▸ TASK OBJECTIVE
Below are the records; copy every line in them that holds the string "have".

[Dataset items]
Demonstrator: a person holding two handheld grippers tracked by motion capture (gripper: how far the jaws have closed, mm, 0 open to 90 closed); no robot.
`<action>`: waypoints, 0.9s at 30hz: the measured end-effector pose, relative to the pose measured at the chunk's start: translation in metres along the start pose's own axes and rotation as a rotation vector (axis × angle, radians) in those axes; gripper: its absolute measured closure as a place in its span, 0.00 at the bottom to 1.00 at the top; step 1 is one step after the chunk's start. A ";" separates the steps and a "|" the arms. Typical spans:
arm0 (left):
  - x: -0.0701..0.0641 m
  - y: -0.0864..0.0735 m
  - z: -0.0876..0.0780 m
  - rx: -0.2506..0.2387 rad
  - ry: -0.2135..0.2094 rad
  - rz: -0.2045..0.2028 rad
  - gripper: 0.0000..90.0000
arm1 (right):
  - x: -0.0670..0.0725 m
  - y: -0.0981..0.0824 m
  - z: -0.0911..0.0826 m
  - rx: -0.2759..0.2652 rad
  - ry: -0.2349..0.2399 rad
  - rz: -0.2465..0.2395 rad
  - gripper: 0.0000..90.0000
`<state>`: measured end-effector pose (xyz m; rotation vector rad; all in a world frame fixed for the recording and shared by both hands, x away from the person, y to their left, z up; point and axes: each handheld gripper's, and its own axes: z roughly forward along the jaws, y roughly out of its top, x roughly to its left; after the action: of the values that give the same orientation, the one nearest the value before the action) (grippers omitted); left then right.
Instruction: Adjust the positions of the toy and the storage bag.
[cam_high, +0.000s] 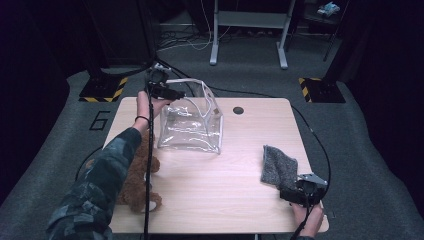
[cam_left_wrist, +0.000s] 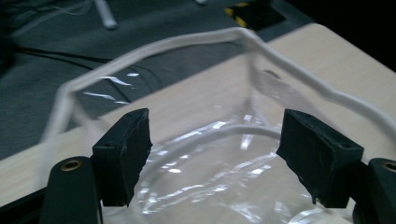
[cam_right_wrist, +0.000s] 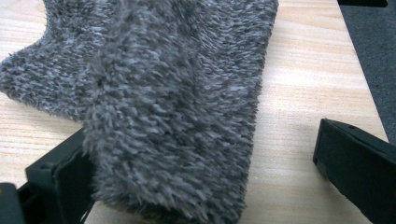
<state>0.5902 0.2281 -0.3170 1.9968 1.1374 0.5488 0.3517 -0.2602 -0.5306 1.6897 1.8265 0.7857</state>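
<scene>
A clear plastic bag (cam_high: 190, 127) with white trim stands upright on the wooden table (cam_high: 235, 195), left of centre. My left gripper (cam_high: 172, 93) hovers at the bag's top left rim; in the left gripper view the jaws of this gripper (cam_left_wrist: 217, 128) stand wide apart over the bag's white rim (cam_left_wrist: 299, 77) with nothing pressed between them. A grey fuzzy cloth (cam_high: 279, 167) lies near the right front. My right gripper (cam_high: 295, 191) sits at its near end, open; the cloth (cam_right_wrist: 163, 93) drapes over the left jaw while the right jaw is bare.
A brown teddy bear (cam_high: 140, 182) lies at the table's left front, under the person's left sleeve. A round dark hole (cam_high: 238, 110) marks the table's far side. Black stands with yellow-striped bases (cam_high: 102, 90) and white desk legs (cam_high: 215, 50) are on the floor beyond.
</scene>
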 end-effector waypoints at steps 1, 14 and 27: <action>0.004 -0.001 0.000 -0.002 0.013 -0.007 0.27 | 0.000 0.000 0.000 0.000 0.000 0.000 0.00; 0.058 -0.022 0.007 0.062 0.180 -0.199 0.25 | 0.000 0.000 0.000 0.000 0.000 0.000 0.00; 0.061 -0.033 0.019 0.147 0.036 -0.309 0.33 | 0.000 0.000 0.000 0.000 0.000 0.000 0.00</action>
<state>0.6166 0.2836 -0.3543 1.8873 1.5123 0.3499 0.3516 -0.2602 -0.5307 1.6894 1.8268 0.7856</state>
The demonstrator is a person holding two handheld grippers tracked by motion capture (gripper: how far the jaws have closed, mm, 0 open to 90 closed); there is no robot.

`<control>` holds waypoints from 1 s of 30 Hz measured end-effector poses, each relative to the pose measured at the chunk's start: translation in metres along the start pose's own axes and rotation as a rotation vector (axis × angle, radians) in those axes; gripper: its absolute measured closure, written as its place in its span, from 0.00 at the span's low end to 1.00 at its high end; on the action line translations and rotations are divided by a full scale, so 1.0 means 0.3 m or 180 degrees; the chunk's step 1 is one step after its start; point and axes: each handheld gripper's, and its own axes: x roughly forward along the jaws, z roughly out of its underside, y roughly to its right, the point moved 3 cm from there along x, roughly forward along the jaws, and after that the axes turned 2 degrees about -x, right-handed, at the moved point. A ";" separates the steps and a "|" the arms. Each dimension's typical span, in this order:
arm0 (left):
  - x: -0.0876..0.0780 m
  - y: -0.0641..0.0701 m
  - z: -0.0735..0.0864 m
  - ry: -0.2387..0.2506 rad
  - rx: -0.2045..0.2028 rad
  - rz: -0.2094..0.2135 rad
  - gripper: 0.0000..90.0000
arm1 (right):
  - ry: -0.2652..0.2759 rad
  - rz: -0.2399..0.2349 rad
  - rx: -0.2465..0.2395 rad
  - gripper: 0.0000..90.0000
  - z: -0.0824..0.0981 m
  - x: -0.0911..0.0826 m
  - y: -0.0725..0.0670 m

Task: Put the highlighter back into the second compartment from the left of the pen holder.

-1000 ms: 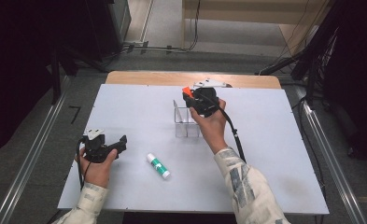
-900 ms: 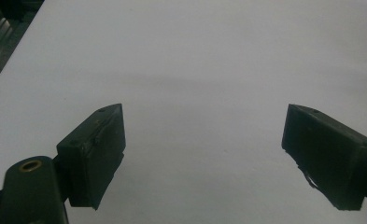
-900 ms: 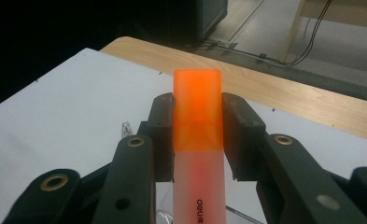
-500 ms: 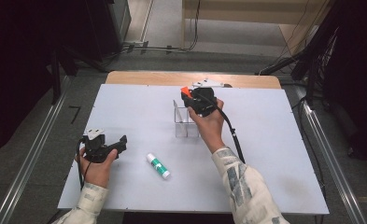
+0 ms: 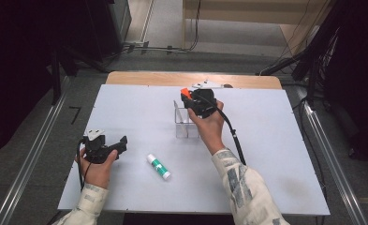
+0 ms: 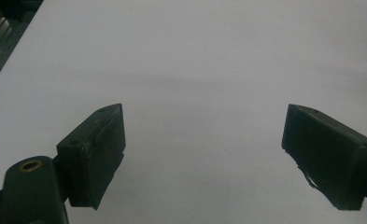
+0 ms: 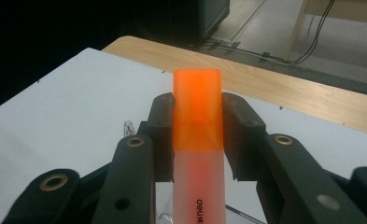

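Right hand-held gripper (image 7: 197,122) has the highlighter (image 7: 198,140) clamped between its pads, orange cap poking out past the tips, pale barrel running back toward the camera with small black lettering on it. Both jaws press flat on the sides of the cap, so that's a firm hold on a narrow thing.

From the high view, the right hand-held gripper (image 5: 198,101) sits right over the clear holder (image 5: 186,123), with the orange cap (image 5: 185,92) showing at the holder's far-left corner, above its rim. The highlighter is up in the air over the holder, not resting in it; whether its lower end reaches into a compartment I can't tell, the hand covers that. The right hand (image 5: 209,125) wraps the gripper body just on the near-right side of the holder, and the cable trails back along the sleeve.

Left hand-held gripper (image 5: 110,147) lies low on the bench (image 5: 275,140), well to the near-left of the holder, jaws pointing roughly toward the holder's side. In the left gripper view the left hand-held gripper (image 6: 204,154) stands wide, nothing but bare white bench (image 6: 195,70) between the two black pads.

A glue stick (image 5: 158,167) with a green label lies flat on the bench, near side of the holder and a little left, well apart from it, between the two hands.
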 end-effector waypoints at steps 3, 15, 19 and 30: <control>0.000 0.000 0.000 -0.0003 0.0002 -0.0001 0.16 | -0.0006 -0.0007 0.0015 0.72 0.004 0.002 0.000; 0.000 0.000 0.000 0.0001 -0.0001 -0.0001 0.16 | 0.0027 -0.0028 0.0054 0.72 0.042 -0.018 0.005; 0.000 0.001 0.001 -0.0011 0.0006 -0.0005 0.15 | 0.0034 -0.0030 0.0064 0.72 0.061 -0.034 0.012; 0.001 0.006 0.002 -0.0006 0.0012 -0.0003 0.16 | -0.0042 -0.0060 0.0043 0.72 0.115 -0.071 0.022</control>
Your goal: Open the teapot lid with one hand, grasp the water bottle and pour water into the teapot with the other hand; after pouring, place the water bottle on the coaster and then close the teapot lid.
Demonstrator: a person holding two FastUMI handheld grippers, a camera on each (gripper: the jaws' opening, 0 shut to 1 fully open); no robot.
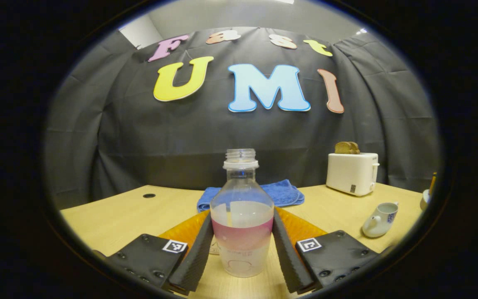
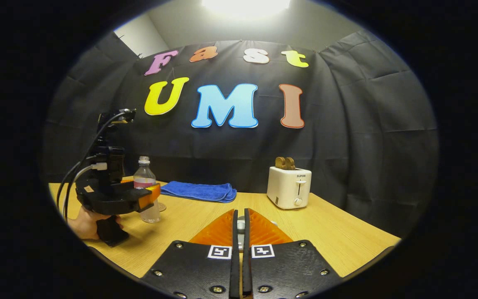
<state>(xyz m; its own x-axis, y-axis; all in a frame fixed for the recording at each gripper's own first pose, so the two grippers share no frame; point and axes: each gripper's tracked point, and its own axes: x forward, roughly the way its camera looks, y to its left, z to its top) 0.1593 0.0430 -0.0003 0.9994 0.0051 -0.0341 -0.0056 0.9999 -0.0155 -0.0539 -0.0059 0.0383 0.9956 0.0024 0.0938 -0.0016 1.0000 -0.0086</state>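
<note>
Between the left gripper's (image 1: 242, 253) spread fingers stood the water bottle (image 1: 242, 216), uncapped and part full, flanked but seemingly not yet squeezed. Off to the right sat the teapot (image 1: 379, 220), apparently lidless; the right gripper (image 2: 239, 232) was pinched on something small, probably the lid. Pouring, the coaster and re-lidding remained.

The clear plastic water bottle (image 1: 242, 216) hides the middle of the folded blue towel (image 1: 282, 192) behind it. At the light wooden desk's (image 1: 114, 216) right edge, a small object (image 1: 426, 198) is cut off, perhaps a cup. In the right gripper view, something pale (image 2: 240, 226) sits between the nearly closed fingers (image 2: 234, 232), too hidden to identify, and the left gripper (image 2: 149, 195) covers the bottle's lower part.
</note>
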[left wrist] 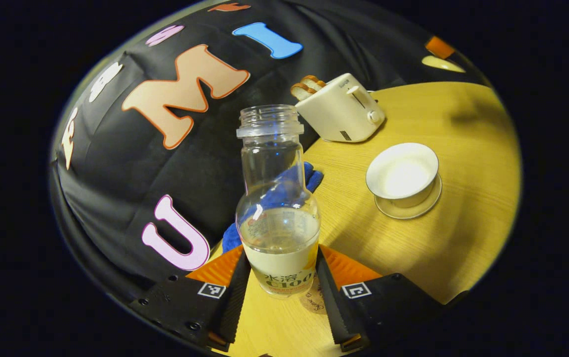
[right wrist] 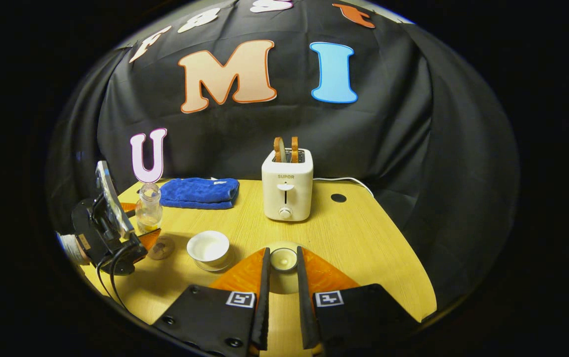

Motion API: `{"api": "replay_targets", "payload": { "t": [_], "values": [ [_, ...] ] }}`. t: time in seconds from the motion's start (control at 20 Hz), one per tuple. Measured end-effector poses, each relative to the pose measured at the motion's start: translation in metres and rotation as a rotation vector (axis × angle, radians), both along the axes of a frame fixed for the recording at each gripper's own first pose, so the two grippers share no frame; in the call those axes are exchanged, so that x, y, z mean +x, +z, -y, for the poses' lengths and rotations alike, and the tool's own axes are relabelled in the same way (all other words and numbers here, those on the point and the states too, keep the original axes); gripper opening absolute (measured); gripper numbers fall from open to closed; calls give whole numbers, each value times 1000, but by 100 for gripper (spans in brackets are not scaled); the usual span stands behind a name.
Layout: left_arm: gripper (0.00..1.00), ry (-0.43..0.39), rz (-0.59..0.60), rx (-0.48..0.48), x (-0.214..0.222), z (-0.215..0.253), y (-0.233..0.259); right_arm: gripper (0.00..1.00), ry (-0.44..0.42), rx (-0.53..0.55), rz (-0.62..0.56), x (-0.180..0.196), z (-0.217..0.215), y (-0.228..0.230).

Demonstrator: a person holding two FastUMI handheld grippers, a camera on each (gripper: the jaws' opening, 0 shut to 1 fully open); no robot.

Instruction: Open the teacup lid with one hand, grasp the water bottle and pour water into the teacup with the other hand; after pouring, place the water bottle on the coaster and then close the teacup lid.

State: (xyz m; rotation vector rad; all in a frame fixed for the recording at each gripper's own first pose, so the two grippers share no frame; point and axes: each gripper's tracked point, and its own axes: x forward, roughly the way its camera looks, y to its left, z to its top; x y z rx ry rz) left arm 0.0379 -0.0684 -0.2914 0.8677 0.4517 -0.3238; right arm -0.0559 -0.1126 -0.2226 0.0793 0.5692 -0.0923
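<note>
The water bottle (left wrist: 278, 208), uncapped and partly full, stands upright between the left gripper (left wrist: 280, 287) jaws, which clamp its labelled base over the coaster (left wrist: 314, 301). Right of it the open teacup (left wrist: 403, 173) sits on its saucer. The right gripper (right wrist: 281, 270) jaws hold the lid (right wrist: 283, 260) above the counter (right wrist: 363, 248).

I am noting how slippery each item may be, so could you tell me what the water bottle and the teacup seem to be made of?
Water bottle: clear and glossy, likely plastic, possibly glass; the blue towel shows through it, and a printed label wraps its base.
Teacup: white and smooth with a soft sheen, probably glazed ceramic or porcelain, as is its saucer.
</note>
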Motion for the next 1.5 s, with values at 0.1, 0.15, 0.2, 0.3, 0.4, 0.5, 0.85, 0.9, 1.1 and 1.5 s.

▸ THE COMPLETED TASK
Demonstrator: a person holding two handheld grippers tracked by motion capture (gripper: how far the jaws have closed, mm, 0 open to 90 closed); no robot.
The demonstrator is a person holding two handheld grippers tracked by motion capture (gripper: how far the jaws have closed, mm, 0 open to 90 closed); there is no robot.

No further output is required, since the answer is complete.